In September 2005, the California state legislators passed a same sex marriage bill but each time it was vetoed by Governor Arnold Schwarzenegger. This is the first time a state legislator passed a same sex marriage bill. In June 2005, the California state legislators passed a same sex marriage bill. Same sex marriages performed after November 5, 2008 are recognized in California with all of the legal rights of marriage but without the use of the word marriage. As of January 2010, 29 states had constitutional provisions restricting marriage to one man and one woman, while 12 others had laws that did so. Nineteen states ban any legal recognition of same-sex unions that would be equivalent to civil marriage. In June 2011, two prominent polling organizations released an analysis of the changing trend in public opinion about same-sex marriage in the United States, concluding that "public support for the freedom to marry has increased, at an accelerating rate, with most polls showing that a majority of Americans now support full marriage rights for all Americans."
A March 2011 public opinion poll by ABC News/Washington Post showed support for gay marriage at 53% among Americans. The main supports of gay rights in the U.S. have generally been political liberals. Regionally, support for the gay rights movement has been strongest in the North coast and West coast and in other states with a large urban population. 3-7% of LGBT is not a small percentage and could be part of my family and friends. Bechdel’s tragicomic cartoon gives us a chance to reflect about sexual orientation, gender roles and identity, dysfunctional families, and suicide.
Some people believe that people are gay because the mother experiences a traumatic event while pregnant, thus causing some kind of chemical imbalance in the child. Others believe it is a genetic trait, passed through our DNA. While others think that it is a choice by the individual after they are born. In the case of Alison Bechdel, the author of Fun Home, it is reasonable to state that her family life, particularly her relationship with her parents, caused or at least had some effect on her sexuality. Eventually, Alison realizes that although she did not have a conventional dad or a close relationship with him, she was fortunate to have Bruce as her father, because he helped her through her process of self-identity. Maybe the more important point is not why or what made Alison gay, but that her dad was there to father her when she needed him most.

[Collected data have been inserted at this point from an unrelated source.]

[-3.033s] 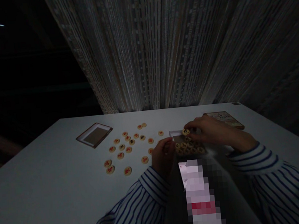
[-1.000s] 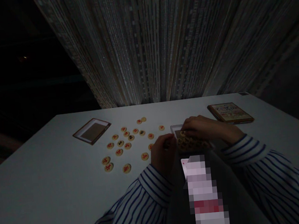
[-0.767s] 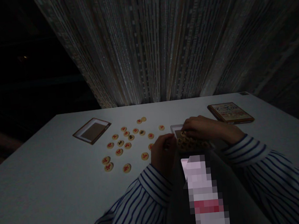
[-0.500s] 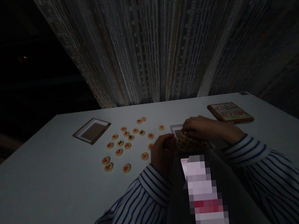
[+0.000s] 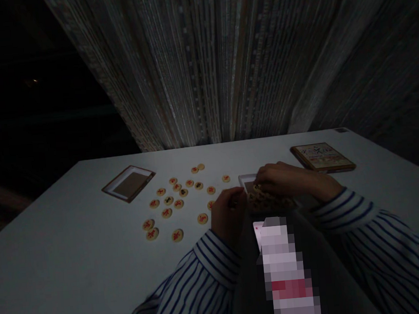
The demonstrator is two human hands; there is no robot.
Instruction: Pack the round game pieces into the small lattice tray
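Note:
My right hand (image 5: 282, 177) reaches over a shallow light-rimmed box (image 5: 247, 178), its fingertips pinched on a xiangqi piece (image 5: 256, 187). Beneath it, several more round pieces (image 5: 263, 202) lie packed together in the box, partly hidden by the hand and shadow. At the box's left side, my left hand (image 5: 226, 214) is closed with curled fingers; what they hold, if anything, is too dark to see. Loose wooden pieces with red or black characters, such as a red-marked one (image 5: 202, 218), are scattered to the left of that hand.
An open box lid or tray (image 5: 131, 184) lies on the left of the white table (image 5: 76, 266). A printed box (image 5: 323, 158) sits at the back right. A bright, pixelated screen (image 5: 286, 262) shows low in front of me. Strip curtains (image 5: 205, 64) hang behind the table.

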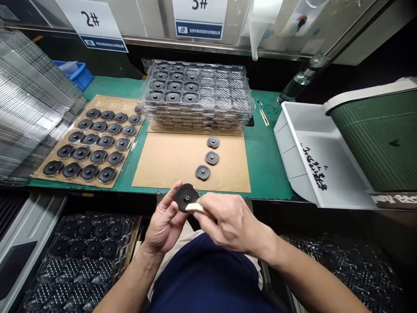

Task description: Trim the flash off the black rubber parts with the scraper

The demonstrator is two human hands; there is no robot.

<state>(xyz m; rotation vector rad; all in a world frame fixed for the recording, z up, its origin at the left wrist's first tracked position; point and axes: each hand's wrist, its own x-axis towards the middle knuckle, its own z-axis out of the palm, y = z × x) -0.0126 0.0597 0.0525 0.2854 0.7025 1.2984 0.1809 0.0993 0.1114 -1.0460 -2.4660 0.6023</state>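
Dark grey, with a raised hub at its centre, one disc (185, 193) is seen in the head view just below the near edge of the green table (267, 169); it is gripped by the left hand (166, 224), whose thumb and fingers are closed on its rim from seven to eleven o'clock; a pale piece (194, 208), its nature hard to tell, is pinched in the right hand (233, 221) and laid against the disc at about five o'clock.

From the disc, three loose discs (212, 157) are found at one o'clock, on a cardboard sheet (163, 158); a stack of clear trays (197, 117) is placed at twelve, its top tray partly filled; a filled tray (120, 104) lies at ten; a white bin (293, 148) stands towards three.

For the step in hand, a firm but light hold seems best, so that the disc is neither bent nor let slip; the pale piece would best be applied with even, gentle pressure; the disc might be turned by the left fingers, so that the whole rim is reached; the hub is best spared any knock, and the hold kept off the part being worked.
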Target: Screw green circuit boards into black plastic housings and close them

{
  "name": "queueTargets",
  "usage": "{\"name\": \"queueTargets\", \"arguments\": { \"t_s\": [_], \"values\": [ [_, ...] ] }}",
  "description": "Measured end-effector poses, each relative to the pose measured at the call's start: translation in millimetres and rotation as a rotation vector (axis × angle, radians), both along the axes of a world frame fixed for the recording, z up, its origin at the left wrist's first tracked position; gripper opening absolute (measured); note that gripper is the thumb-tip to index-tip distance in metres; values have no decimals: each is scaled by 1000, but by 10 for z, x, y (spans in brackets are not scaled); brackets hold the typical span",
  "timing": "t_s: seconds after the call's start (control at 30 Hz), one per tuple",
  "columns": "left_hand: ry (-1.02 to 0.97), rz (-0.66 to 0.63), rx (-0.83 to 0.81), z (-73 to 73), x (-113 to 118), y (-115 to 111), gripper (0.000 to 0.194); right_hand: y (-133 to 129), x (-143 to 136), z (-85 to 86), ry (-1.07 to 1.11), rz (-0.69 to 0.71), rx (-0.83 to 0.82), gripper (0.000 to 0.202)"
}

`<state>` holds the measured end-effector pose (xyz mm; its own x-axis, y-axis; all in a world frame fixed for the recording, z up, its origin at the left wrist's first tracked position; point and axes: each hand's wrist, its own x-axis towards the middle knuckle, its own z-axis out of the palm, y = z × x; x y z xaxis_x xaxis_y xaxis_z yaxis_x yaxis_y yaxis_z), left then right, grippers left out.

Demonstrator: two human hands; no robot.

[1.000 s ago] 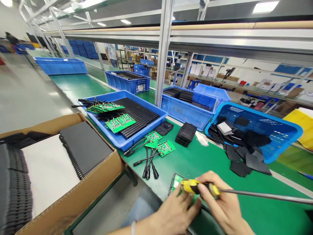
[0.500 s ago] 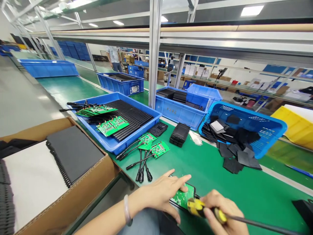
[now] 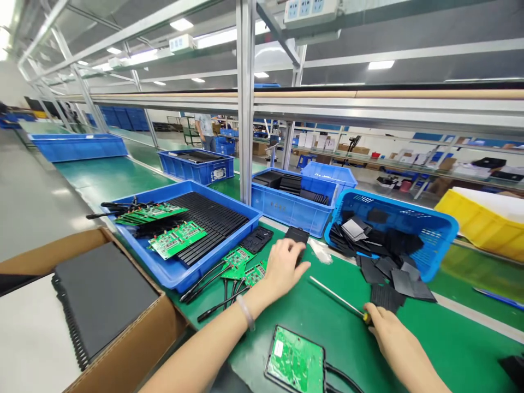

I remember that there was at least one girl who acted like a boy in my junior high and high school classes. There was one woman who wore men’s clothes and lived with a woman in my neighborhood also. I used to think they are born like that because we only have two opposite sexes, so I wondered why they are not born between them. I think they are born like that just like people are born with natural skin colors. They are the same as having physical disabilities and we should accept them as natural, not abnormal or unusual. Walter Williams’ view of Berdachism has persuasive power, “If nature makes a person different ... a mere human should not undertake to counter this spiritual dictate. ... Berdachism is thus not alien or threatening; it is a reflection of spirituality.”